:: Dataset content ::
──────

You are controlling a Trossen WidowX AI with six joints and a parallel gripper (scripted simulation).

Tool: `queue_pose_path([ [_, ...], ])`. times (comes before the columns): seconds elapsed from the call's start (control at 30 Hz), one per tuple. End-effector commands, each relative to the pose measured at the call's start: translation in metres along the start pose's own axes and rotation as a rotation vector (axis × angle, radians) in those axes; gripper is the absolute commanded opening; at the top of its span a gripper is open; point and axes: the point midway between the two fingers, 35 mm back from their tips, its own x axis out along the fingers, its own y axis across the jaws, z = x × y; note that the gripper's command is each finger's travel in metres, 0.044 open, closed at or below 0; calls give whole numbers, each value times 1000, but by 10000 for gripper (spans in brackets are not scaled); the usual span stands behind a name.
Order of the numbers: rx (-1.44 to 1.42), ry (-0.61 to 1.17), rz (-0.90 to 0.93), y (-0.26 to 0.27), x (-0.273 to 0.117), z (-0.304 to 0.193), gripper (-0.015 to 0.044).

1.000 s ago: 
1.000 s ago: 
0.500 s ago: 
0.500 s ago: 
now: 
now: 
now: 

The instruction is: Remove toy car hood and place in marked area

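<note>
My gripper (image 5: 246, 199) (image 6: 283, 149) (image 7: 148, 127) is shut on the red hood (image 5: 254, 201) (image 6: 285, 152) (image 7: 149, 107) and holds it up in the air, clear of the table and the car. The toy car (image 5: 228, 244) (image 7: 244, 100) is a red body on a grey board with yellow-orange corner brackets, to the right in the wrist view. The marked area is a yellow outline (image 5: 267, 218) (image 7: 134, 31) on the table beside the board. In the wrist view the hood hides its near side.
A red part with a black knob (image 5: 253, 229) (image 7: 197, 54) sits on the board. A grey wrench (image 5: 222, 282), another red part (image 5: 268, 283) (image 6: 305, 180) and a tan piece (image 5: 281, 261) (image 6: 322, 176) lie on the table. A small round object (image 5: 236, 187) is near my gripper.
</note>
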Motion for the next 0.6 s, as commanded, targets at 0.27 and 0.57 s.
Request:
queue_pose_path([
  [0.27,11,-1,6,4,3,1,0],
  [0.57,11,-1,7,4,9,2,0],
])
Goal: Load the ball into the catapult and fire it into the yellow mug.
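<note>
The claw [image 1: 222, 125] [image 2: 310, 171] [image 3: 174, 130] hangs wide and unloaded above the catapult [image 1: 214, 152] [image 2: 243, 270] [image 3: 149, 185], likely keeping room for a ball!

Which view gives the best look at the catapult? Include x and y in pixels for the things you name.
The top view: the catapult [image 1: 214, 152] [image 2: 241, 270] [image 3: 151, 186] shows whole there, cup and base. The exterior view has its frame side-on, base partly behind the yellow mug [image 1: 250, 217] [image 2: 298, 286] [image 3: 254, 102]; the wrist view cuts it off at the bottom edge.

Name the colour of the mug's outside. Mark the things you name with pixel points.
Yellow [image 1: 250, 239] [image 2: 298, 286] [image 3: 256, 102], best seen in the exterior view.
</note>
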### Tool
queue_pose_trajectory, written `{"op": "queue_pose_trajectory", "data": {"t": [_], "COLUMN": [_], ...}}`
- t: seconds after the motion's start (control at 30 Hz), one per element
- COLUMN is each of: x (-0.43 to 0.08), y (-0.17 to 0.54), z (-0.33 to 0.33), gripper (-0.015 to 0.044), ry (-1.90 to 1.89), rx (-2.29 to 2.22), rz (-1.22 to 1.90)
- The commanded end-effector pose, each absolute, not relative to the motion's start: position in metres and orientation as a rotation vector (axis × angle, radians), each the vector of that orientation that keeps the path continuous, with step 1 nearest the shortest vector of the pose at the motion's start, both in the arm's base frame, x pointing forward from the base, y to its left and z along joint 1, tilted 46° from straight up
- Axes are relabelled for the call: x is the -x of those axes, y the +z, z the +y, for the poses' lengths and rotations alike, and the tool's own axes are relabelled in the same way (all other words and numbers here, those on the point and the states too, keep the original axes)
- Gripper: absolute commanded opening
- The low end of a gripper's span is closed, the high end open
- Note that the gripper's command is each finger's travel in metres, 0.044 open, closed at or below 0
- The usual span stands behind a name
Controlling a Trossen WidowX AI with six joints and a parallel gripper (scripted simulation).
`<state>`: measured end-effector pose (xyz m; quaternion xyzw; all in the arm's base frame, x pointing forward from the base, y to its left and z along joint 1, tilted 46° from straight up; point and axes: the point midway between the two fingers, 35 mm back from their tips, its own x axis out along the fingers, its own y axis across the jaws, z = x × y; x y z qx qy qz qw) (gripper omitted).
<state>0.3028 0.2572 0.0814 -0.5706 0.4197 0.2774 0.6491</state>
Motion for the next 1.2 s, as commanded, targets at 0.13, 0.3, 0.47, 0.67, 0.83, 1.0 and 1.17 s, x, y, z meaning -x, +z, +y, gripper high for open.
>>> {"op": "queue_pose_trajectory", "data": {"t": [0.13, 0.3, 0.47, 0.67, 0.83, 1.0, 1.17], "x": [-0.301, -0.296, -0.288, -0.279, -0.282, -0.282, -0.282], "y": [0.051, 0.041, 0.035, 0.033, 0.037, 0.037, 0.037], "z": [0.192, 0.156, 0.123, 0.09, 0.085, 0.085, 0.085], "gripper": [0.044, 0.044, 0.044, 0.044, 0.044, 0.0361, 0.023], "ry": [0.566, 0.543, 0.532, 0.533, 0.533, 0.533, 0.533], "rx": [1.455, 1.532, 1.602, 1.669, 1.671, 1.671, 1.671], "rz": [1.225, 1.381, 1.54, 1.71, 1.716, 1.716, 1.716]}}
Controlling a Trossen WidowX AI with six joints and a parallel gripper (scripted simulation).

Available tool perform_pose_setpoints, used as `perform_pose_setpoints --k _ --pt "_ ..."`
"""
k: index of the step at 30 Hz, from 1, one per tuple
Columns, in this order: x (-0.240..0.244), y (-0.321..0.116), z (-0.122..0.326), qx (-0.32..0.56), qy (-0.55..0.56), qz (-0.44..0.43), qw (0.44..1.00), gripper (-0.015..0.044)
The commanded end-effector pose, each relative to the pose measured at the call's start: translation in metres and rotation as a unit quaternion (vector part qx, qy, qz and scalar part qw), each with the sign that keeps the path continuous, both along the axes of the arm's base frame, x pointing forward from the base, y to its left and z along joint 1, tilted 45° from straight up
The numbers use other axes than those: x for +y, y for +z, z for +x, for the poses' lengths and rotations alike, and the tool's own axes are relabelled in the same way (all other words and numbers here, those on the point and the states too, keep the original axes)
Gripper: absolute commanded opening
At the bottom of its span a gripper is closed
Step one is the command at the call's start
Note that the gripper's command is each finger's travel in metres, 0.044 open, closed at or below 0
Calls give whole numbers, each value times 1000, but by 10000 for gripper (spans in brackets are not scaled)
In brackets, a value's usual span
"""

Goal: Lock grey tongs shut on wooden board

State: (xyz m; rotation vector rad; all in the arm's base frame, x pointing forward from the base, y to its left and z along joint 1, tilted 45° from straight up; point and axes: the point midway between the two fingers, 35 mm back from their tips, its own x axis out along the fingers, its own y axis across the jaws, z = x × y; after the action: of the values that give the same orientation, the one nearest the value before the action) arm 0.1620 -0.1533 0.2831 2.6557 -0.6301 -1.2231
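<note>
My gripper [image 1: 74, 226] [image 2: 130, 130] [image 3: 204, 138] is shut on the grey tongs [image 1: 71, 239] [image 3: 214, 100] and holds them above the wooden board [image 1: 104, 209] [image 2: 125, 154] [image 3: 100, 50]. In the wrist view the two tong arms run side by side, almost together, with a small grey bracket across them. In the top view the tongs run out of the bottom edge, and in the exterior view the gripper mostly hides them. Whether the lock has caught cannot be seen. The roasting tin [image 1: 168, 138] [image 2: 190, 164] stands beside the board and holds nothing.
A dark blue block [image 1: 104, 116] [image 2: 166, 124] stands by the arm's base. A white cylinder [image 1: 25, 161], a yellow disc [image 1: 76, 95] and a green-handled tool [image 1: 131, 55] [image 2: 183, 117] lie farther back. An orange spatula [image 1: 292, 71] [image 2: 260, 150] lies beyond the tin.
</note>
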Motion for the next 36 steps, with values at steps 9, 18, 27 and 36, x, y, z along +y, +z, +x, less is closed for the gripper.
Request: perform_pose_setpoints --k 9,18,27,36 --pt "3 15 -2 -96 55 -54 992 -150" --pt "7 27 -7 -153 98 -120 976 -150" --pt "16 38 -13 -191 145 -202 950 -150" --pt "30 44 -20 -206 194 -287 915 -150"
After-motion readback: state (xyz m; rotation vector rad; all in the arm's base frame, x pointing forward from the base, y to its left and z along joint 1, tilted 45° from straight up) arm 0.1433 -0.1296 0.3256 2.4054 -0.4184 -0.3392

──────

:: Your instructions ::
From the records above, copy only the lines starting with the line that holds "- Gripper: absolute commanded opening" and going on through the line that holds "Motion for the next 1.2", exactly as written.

:: Output of the task ::
- Gripper: absolute commanded opening
- The low end of a gripper's span is closed, the high end open
- Note that the gripper's command is each finger's travel in metres, 0.044 open, closed at or below 0
- The usual span stands behind a name
Controlling a Trossen WidowX AI with six joints and a parallel gripper (scripted simulation).
`<state>`: measured end-effector pose (xyz m; quaternion xyzw; all in the arm's base frame, x pointing forward from the base, y to its left and z along joint 1, tilted 46° from straight up; point and axes: the point midway between the two fingers, 35 mm back from their tips, its own x axis out along the fingers, its own y axis across the jaws, z = x × y; x y z qx qy qz qw) (gripper omitted).
<state>0.3028 0.2572 0.0814 -0.5706 0.4197 0.2774 0.6491</state>
Motion for the next 1.2 s, as commanded, targets at 0.13, 0.3, 0.47, 0.67, 0.83, 1.0 and 1.17 s, x, y, z meaning -x, +z, +y, gripper high for open.

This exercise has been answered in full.